Он, как всегда, говорит быстро, и я ничего не понимаю и не могу сосредоточиться, чтобы перевести с английского, я только чувствую интонацию и знаю, что спасена, что он еще мой. Напряжение оставляет меня, остается ком в судорожном горле. Слезы, как всегда, ни к месту. Мне бы кричать от счастья.
Но минуты и дни выжидания сослужили старую службу неверия, в конечном счете, в себя.
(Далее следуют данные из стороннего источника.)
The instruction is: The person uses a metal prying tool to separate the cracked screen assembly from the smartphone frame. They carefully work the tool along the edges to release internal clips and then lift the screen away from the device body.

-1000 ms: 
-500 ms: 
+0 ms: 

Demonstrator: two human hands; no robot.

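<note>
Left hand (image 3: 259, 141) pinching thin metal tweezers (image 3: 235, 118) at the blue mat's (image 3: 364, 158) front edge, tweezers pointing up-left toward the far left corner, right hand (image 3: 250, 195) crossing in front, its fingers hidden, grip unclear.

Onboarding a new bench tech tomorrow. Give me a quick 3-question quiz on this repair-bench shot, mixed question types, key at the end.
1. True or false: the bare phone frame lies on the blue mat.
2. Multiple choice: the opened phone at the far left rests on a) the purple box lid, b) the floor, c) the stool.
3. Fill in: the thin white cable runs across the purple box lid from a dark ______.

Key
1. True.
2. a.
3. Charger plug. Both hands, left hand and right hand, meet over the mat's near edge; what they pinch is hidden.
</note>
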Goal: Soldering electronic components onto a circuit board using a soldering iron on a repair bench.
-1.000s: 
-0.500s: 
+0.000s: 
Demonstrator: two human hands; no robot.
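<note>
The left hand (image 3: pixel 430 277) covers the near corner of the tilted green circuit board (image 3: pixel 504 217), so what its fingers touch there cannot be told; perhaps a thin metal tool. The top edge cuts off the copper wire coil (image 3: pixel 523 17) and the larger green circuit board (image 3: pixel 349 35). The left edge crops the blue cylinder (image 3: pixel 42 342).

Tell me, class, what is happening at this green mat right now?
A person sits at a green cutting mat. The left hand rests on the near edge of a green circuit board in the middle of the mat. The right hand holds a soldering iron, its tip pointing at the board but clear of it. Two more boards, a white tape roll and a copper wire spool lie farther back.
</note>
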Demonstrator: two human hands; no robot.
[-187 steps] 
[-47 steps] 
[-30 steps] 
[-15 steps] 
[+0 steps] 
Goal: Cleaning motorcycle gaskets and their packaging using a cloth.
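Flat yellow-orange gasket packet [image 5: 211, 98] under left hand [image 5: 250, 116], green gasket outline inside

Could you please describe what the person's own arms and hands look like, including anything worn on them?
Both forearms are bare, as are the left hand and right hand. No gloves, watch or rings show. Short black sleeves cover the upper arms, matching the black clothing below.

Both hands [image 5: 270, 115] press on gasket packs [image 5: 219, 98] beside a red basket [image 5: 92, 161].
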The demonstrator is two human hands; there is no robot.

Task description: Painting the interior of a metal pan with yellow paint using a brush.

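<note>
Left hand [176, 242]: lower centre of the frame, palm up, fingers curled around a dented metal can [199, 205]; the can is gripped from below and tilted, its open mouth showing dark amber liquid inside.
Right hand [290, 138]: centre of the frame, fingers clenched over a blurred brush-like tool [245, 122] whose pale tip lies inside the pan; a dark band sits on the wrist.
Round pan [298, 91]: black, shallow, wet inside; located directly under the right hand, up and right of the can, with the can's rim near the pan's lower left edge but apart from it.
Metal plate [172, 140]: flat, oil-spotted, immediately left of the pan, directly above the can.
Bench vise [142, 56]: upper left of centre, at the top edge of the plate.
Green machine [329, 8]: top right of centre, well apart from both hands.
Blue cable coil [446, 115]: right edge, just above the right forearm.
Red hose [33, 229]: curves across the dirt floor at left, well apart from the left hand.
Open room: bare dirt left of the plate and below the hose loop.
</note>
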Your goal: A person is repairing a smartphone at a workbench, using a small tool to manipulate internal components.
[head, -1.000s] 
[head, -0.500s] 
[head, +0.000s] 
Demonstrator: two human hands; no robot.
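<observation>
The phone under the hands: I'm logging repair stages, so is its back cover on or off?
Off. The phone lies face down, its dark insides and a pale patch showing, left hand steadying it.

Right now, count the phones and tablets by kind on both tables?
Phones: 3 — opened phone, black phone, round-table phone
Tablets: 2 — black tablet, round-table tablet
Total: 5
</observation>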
Я еще являлась ему источником наслаждений, раздумий и долгой мечты, несмотря на множественность искушений в этой сфере человеческих желаний.
Молчал, съежившись, мой двойник, не пожелав отстаивать свои права или поддакивать моим неуместным рассуждениям. Осел где-то в дальних тайниках сознания и затих, предоставив мне один на один встречать грядущие разочарования. Я разгоняю рукой воздух, осторожно носком ботинка трогаю на устойчивость пол — я одна, и в меня снова вползает одиночество, насмешливо и глумливо выставляя на всеобщее обозрение мою ставшую отрывистой речь и яростные от гнева глаза. Я не хотела бы встречаться сама с собой. Я — в этом случае и был двойник, давший деру, отпустив страдалице в ощущение плоти время для передышки, пока еще можно было цепляться за звонкую минуту счастья. Но мудрость, вопреки всему, не посещала меня, ибо во мне разваливалось нарастающее счастье, в которое я верила, и я, отпущенная веселым разговором моего возлюбленного, легко развернулась в сторону заветного окна и, как загипнотизированная, отправилась на его зов.
И снова меня уводила скамейка от всяких неразрешений и запутанностей.
Эта низкая скамейка с высоты моего этажа, по неразгаданной мной причине, возносит меня, особенно в самый любимый мой час — в час послеполуденного солнца. И уже с высоты этой милости я в ощущении наработанных размышлений, без трепета отпускаю всех, кто посягал на мою веру, родившуюся со мной и давшую мне самую мощную силу любви.
Печальные лучи послеполуденного солнца поглощают мои минувшие тревоги, сжимая меня в объятиях своей вечной мудрости. И я смиренно приноравливаюсь к неторопливой и методичной, как скрипичные мелодии Баха, благодати, уловленной мной на этом протянутом звуке — от меня к скамейке, сотворенной кем-то через необъятные силы дышащей жизни, где и я ее важное и ценное звено.